▶ _AIM OF THE EXERCISE_:
Nothing but the listing below, retyped exactly, should appear in the answer.

=======

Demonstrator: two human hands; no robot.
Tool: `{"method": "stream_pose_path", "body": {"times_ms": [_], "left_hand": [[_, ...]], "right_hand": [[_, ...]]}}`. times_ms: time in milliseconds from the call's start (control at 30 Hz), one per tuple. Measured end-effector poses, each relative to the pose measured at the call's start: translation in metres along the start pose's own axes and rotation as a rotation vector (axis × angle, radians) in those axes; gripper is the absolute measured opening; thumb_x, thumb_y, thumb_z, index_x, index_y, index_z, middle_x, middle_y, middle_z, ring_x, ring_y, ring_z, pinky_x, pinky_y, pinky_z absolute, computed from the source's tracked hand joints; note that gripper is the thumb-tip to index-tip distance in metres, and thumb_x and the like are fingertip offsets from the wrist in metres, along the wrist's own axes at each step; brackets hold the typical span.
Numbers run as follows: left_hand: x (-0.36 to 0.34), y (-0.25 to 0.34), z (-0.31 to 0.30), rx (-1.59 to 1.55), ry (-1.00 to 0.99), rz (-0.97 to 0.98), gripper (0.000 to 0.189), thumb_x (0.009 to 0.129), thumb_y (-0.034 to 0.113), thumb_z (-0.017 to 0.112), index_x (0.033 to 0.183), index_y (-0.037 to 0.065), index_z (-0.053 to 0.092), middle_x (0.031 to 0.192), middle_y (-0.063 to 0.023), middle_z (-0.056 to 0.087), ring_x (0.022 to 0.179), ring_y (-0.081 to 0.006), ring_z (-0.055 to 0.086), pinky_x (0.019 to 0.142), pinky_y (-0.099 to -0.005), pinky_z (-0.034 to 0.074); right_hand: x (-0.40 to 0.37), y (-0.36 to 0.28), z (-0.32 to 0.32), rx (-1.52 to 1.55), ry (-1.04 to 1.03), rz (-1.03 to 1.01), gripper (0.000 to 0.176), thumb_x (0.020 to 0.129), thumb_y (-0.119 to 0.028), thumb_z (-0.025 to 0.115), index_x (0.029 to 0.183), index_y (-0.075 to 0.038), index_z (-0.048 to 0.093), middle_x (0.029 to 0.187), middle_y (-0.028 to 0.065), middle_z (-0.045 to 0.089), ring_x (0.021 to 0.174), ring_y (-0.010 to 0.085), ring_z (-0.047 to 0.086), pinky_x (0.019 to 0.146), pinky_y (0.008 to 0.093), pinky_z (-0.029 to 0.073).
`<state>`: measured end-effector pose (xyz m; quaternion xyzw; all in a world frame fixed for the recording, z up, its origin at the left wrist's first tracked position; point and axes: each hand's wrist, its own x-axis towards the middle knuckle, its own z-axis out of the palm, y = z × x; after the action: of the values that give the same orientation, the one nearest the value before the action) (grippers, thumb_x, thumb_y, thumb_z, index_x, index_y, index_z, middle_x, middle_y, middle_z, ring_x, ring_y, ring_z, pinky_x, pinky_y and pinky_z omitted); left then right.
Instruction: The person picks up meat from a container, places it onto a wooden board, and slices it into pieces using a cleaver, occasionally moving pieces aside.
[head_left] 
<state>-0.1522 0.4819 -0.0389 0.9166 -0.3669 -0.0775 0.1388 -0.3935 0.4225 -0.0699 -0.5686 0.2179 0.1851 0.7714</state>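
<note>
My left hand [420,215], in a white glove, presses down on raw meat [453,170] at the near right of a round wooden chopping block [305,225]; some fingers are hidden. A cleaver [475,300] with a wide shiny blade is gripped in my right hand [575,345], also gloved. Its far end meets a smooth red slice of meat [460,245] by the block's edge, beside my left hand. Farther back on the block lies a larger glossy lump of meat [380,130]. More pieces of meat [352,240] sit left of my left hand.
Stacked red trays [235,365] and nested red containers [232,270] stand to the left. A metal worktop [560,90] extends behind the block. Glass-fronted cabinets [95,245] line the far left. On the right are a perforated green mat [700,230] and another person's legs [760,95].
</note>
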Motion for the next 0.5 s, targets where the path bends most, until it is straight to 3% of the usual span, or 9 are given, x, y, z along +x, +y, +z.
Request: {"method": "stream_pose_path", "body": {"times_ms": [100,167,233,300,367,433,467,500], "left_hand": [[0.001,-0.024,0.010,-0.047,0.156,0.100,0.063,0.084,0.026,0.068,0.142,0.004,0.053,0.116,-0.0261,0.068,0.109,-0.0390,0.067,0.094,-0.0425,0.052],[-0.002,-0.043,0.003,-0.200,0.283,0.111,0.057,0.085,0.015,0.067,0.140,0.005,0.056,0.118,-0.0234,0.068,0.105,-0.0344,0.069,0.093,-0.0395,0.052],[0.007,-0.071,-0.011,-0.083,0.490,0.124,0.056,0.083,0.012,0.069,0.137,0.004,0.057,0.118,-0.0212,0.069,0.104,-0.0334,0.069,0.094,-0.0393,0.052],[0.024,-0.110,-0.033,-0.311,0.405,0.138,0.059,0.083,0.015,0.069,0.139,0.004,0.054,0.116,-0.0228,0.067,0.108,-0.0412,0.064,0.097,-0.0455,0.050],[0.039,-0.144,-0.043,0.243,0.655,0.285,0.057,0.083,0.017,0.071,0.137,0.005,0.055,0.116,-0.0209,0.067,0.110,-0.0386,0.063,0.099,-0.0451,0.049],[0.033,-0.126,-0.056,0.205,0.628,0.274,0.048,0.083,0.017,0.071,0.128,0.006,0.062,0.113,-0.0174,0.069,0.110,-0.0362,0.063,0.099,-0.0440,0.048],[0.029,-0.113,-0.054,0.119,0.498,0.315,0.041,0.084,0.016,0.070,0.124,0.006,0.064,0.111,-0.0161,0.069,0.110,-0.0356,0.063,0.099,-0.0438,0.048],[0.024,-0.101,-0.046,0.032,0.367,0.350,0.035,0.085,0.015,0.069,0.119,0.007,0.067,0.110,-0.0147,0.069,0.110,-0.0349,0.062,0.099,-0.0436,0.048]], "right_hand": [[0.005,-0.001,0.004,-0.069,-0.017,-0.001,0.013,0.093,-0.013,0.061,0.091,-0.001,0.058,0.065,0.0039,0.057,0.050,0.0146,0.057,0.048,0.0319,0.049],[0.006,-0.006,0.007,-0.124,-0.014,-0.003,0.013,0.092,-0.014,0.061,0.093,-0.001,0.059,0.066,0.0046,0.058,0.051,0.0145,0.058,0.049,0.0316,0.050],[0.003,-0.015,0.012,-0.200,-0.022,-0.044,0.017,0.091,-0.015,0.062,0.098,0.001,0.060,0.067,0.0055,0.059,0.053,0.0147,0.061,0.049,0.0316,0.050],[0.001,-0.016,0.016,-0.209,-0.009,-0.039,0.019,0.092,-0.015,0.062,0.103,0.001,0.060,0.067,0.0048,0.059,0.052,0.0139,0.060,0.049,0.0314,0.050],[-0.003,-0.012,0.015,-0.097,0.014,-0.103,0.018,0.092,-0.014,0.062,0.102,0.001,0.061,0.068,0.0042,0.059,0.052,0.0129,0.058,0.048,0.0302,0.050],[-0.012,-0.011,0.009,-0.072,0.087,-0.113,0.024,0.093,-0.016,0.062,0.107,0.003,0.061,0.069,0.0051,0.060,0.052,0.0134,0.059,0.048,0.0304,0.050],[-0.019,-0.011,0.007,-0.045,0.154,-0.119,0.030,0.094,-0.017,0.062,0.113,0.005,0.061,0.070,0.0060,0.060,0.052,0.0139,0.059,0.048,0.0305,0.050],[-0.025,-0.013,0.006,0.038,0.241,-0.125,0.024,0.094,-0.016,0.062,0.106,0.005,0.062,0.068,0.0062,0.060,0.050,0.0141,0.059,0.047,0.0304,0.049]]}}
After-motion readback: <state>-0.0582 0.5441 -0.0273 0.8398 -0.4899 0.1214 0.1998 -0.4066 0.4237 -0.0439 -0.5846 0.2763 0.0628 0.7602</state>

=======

▶ _SOLUTION TO THIS PROBLEM_:
Demonstrator: two human hands; no robot.
Tool: `{"method": "stream_pose_path", "body": {"times_ms": [_], "left_hand": [[_, ...]], "right_hand": [[_, ...]]}}`. times_ms: time in milliseconds from the call's start (control at 30 Hz), one per tuple. Measured end-effector poses, each relative to the pose measured at the call's start: translation in metres along the start pose's own axes and rotation as a rotation vector (axis × angle, radians) in those axes; gripper is the absolute measured opening; thumb_x, thumb_y, thumb_z, index_x, index_y, index_z, middle_x, middle_y, middle_z, ring_x, ring_y, ring_z, pinky_x, pinky_y, pinky_z absolute, computed from the source's tracked hand joints; note that gripper is the thumb-tip to index-tip distance in metres, and thumb_x and the like are fingertip offsets from the wrist in metres, along the wrist's own axes at each step; brackets hold the typical span.
Numbers run as follows: left_hand: x (-0.36 to 0.34), y (-0.25 to 0.34), z (-0.31 to 0.30), rx (-1.59 to 1.55), ry (-1.00 to 0.99), rz (-0.97 to 0.98), gripper (0.000 to 0.189), thumb_x (0.009 to 0.129), thumb_y (-0.034 to 0.113), thumb_z (-0.017 to 0.112), index_x (0.033 to 0.183), index_y (-0.037 to 0.065), index_z (-0.053 to 0.092), middle_x (0.031 to 0.192), middle_y (-0.063 to 0.023), middle_z (-0.056 to 0.087), ring_x (0.022 to 0.179), ring_y (-0.081 to 0.006), ring_z (-0.055 to 0.086), pinky_x (0.019 to 0.142), pinky_y (-0.099 to -0.005), pinky_z (-0.034 to 0.074); right_hand: x (-0.40 to 0.37), y (-0.36 to 0.28), z (-0.32 to 0.32), rx (-1.52 to 1.55), ry (-1.04 to 1.03), rz (-1.03 to 1.01), gripper (0.000 to 0.176), thumb_x (0.020 to 0.129), thumb_y (-0.119 to 0.028), thumb_z (-0.025 to 0.115), index_x (0.029 to 0.183), index_y (-0.075 to 0.038), index_z (-0.048 to 0.093), middle_x (0.029 to 0.187), middle_y (-0.028 to 0.065), middle_z (-0.045 to 0.089), ring_x (0.021 to 0.174), ring_y (-0.010 to 0.085), ring_z (-0.047 to 0.086), pinky_x (0.019 to 0.146), pinky_y (0.008 to 0.093), pinky_z (-0.029 to 0.073).
`<state>`: measured end-effector pose (xyz m; quaternion xyzw; all in a world frame fixed for the recording, z up, its origin at the left wrist's first tracked position; point and axes: each hand's wrist, its own x-axis towards the middle knuckle, its own z-axis out of the palm, y = z × x; after the action: of the values that give the same orientation, the one nearest the value before the action) (grippers, thumb_x, thumb_y, thumb_z, index_x, index_y, index_z, middle_x, middle_y, middle_z, ring_x, ring_y, ring_z, pinky_x, pinky_y and pinky_z omitted); left then right.
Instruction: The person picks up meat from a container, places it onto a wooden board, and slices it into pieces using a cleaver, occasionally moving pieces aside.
[head_left] 
<state>-0.1522 0.4819 -0.0389 0.9166 -0.3669 -0.0775 0.1388 -0.3935 0.4225 -0.0699 -0.5686 0.2179 0.1851 0.7714</state>
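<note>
My left hand [420,215], in a white glove, presses down on raw meat [453,170] at the near right of a round wooden chopping block [305,225]; some fingers are hidden. A cleaver [475,300] with a wide shiny blade is gripped in my right hand [575,345], also gloved. Its far end meets a smooth red slice of meat [460,245] by the block's edge, beside my left hand. Farther back on the block lies a larger glossy lump of meat [380,130]. More pieces of meat [352,240] sit left of my left hand.
Stacked red trays [235,365] and nested red containers [232,270] stand to the left. A metal worktop [560,90] extends behind the block. Glass-fronted cabinets [95,245] line the far left. On the right are a perforated green mat [700,230] and another person's legs [760,95].
</note>
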Motion for the next 0.5 s, targets where the path bends most, until it is straight to 3% of the usual span, or 9 are given, x, y, z along +x, +y, +z.
Request: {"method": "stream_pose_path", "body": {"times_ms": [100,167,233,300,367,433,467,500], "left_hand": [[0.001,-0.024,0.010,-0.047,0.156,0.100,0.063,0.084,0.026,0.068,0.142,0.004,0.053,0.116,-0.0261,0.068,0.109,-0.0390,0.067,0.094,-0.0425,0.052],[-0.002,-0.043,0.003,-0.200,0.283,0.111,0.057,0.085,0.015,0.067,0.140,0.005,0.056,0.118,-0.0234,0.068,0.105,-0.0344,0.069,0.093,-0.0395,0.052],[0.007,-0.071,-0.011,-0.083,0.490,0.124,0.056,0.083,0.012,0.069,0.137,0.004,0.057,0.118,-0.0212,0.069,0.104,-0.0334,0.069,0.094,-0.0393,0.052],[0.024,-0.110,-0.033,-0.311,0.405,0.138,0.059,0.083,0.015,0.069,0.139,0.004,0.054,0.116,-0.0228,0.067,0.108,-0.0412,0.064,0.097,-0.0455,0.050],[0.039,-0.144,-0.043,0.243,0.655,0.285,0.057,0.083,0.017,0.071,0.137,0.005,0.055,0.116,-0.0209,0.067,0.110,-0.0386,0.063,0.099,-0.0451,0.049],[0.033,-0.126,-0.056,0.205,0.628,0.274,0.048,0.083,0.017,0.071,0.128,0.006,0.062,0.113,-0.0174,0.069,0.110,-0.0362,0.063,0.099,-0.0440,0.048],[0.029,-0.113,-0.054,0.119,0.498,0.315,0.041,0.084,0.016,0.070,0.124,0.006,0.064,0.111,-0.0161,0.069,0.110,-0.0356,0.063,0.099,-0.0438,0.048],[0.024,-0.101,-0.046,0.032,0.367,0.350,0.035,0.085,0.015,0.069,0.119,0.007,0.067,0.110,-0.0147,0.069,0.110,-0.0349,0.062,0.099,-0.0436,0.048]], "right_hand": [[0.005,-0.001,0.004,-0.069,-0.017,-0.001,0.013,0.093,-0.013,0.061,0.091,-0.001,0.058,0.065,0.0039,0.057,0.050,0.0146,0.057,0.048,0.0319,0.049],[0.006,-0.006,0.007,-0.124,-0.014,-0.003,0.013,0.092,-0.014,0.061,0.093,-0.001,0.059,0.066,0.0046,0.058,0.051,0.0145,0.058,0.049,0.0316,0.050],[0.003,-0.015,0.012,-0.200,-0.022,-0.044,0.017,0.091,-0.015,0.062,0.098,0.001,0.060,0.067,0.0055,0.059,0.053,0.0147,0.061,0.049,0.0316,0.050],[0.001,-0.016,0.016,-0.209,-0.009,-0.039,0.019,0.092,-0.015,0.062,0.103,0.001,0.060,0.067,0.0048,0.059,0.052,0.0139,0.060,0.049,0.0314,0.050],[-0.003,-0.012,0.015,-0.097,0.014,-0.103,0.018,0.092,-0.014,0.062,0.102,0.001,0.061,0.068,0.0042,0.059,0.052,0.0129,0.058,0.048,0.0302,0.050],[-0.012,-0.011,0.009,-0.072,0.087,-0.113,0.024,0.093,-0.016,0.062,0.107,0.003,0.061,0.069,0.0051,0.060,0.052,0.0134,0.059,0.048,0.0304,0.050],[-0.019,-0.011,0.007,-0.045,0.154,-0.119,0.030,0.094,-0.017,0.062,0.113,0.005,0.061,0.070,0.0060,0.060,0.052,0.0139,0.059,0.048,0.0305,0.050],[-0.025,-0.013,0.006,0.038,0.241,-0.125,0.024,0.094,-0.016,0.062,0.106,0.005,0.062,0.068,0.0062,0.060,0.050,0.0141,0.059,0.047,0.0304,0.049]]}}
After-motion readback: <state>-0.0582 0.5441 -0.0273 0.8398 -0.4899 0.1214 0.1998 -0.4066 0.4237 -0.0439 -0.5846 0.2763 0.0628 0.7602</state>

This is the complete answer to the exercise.